Die britische Premierministerin Theresa May hat eingeräumt, dass die Behörden nach dem Hochhausbrand in London versagt haben. Verantwortliche hätten viel zu spät auf die Katastrophe reagiert, Überlebende hätten kaum Hilfe und Informationen bekommen. Besonders die betroffenen Familien seien nicht ausreichend unterstützt worden. „Der Staat hat auf lokaler und nationaler Ebene versagt, als es darum ging, Menschen in höchster Not zu helfen“, sagte May vor dem britischen Unterhaus. „Als Premierministerin bitte ich für dieses Versagen um Entschuldigung.“
Die Regierung kündigte an, den Überlebenden 68 Wohnungen in einem Neubau im selben Stadtteil zur Verfügung zu stellen. Außerdem sollen sie mit einem Hilfspaket von umgerechnet 5,7 Millionen Euro unterstützt werden.
May war zuvor selbst stark kritisiert worden. Bei ihrem ersten Besuch am Grenfell Tower hatte sie nicht mit den Opfern gesprochen. Erst zwei Tage später traf sie sich mit Überlebenden. Vor allem aber stehen die Behörden und die zuständigen Bauunternehmen in der Kritik. Erst vor kurzem war eine brennbare Verkleidung an das Gebäude angebracht worden. Über diese konnte sich das Feuer schnell bis in die oberen Stockwerke ausbreiten. In einer strafrechtlichen Untersuchung wird nun geprüft, ob bei der Renovierung gegen Gesetze verstoßen worden ist.

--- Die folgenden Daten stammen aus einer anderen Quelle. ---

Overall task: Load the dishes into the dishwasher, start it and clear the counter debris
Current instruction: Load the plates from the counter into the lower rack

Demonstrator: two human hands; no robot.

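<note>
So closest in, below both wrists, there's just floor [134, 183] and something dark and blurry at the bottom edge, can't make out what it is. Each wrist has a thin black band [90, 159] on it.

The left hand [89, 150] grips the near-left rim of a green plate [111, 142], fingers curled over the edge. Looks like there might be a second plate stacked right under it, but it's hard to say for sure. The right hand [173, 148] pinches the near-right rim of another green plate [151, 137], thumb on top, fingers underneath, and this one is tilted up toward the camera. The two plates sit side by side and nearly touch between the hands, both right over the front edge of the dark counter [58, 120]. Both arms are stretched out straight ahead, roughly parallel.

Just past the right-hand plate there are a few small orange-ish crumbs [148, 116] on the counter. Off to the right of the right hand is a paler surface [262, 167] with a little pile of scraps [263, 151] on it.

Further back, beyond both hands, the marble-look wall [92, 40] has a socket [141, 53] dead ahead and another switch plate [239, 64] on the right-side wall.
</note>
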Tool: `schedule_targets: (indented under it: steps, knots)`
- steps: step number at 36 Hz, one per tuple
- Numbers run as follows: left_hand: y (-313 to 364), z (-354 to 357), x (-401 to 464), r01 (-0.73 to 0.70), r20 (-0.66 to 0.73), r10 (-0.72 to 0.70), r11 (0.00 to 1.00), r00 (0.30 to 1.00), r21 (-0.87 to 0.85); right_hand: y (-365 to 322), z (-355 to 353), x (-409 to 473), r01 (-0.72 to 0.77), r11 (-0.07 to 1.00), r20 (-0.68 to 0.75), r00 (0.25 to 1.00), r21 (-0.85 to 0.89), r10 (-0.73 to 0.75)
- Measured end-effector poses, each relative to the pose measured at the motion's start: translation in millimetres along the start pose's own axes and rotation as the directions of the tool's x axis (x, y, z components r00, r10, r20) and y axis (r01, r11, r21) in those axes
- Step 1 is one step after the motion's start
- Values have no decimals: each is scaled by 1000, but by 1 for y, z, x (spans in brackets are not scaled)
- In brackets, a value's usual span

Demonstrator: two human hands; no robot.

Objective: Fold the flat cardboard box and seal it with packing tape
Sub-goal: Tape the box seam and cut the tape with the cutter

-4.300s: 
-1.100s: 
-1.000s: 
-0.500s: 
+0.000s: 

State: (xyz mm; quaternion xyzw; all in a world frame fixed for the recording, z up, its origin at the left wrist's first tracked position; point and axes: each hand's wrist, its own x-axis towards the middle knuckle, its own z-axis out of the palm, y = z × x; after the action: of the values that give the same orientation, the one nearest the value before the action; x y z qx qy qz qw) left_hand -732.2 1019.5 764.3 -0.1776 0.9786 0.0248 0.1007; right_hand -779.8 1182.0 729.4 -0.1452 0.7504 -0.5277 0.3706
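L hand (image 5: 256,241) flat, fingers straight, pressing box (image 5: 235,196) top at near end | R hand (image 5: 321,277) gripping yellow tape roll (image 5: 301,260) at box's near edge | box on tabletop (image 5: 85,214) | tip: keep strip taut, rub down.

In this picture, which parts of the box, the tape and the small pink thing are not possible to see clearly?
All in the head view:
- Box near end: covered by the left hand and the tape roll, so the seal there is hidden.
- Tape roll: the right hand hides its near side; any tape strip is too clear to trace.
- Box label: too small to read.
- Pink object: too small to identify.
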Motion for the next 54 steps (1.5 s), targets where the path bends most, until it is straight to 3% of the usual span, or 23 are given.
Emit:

„So weit ich das beurteilen kann, haben wir darauf korrekt reagiert.“
Mindestens 79 Menschen starben nach offiziellen Angaben bei dem Brand im Stadtteil Kensington vergangene Woche. Überlebende und Anwohner spekulieren, das es noch mehr Opfer gibt. Als der Brand in der Nacht ausbrach, hielten sich schätzungsweise 600 Menschen in dem Sozialbau auf, viele von ihnen schliefen bereits. Tausende Menschen gingen in London nach dem Brand auf die Straße, um ihre Wut auf die britischen Behörden auszudrücken. Sie geben ihnen eine Mitschuld an dem Unglück.
Der britische Schatzkanzler Philip Hammond hatte noch am Wochenende Kritik an der Regierung zurückgewiesen: „So weit ich das beurteilen kann, haben wir darauf korrekt reagiert.“ Die Opposition hatte der Regierung nach dem Brand vorgeworfen, Ratschläge nach einem Brand im Jahr 2013 ignoriert zu haben. Londons Bürgermeister hatte in einem Gastbeitrag für die Sonntagszeitung The Observer außerdem den Abriss alter Hochhäuser ins Gespräch gebracht. Sicherheitsgründe könnten diese Maßnahme erfordern, da in der Wiederaufbauphase nach dem Krieg viele Hochhäuser entstanden seien, die heutigen Standards nicht mehr entsprächen.